Should President Donald Trump choose Kevin Warsh to run the Federal Reserve, he'll be getting someone who doesn't exactly fit the mold for the position and could bring significant changes to the way the central bank operates.
In fact, Warsh might be just different enough from current Chair Janet Yellen to please Trump while still maintaining loose enough policy not to tank the economy.
"He has the conservative credentials," said Christopher Whalen, head of Whalen Global Advisors and a respected voice in the world of finance and central banking. "He's a very good choice because he's not an economist. He has the conservative and intellectual credentials to carry it off. ... He would be a relatively noncontroversial pick."
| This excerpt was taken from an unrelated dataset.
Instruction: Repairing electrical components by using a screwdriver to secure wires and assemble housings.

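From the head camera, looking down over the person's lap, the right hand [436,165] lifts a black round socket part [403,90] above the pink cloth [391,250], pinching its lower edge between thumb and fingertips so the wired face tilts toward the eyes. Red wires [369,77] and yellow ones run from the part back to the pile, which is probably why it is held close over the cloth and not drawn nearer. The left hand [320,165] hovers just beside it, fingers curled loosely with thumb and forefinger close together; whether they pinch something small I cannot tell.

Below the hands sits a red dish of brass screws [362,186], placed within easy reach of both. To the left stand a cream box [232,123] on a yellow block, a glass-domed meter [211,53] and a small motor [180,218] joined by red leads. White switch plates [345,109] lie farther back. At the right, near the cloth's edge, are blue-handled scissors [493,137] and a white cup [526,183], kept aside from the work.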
Warsh vaulted to the front of the pack Friday when reports emerged that he has met with Trump and Treasury Secretary Steven Mnuchin, apparently to talk about taking over as Fed chair after Yellen's term expires in February.
In addition to his conservative and intellectual credentials, he also has a vital personal connection — his wife is Jane Lauder, daughter of Ronald Lauder, a longtime Trump pal and heir to the Estee Lauder cosmetics giant.
While the family incentive may have given Trump some impetus, Wall Street will focus more on what Warsh brings to the table policy-wise. Bond yields already moved higher Friday after news reports of the meeting, an indication that the fixed income market sees a more hawkish Fed emerging.
"Kevin Warsh frankly in intellectual sense is going to be willing to break with the old playbook," Whalen said. "He would be very balanced and the Street would have no problem with Warsh. The problem with Yellen is she has done too much with no effect."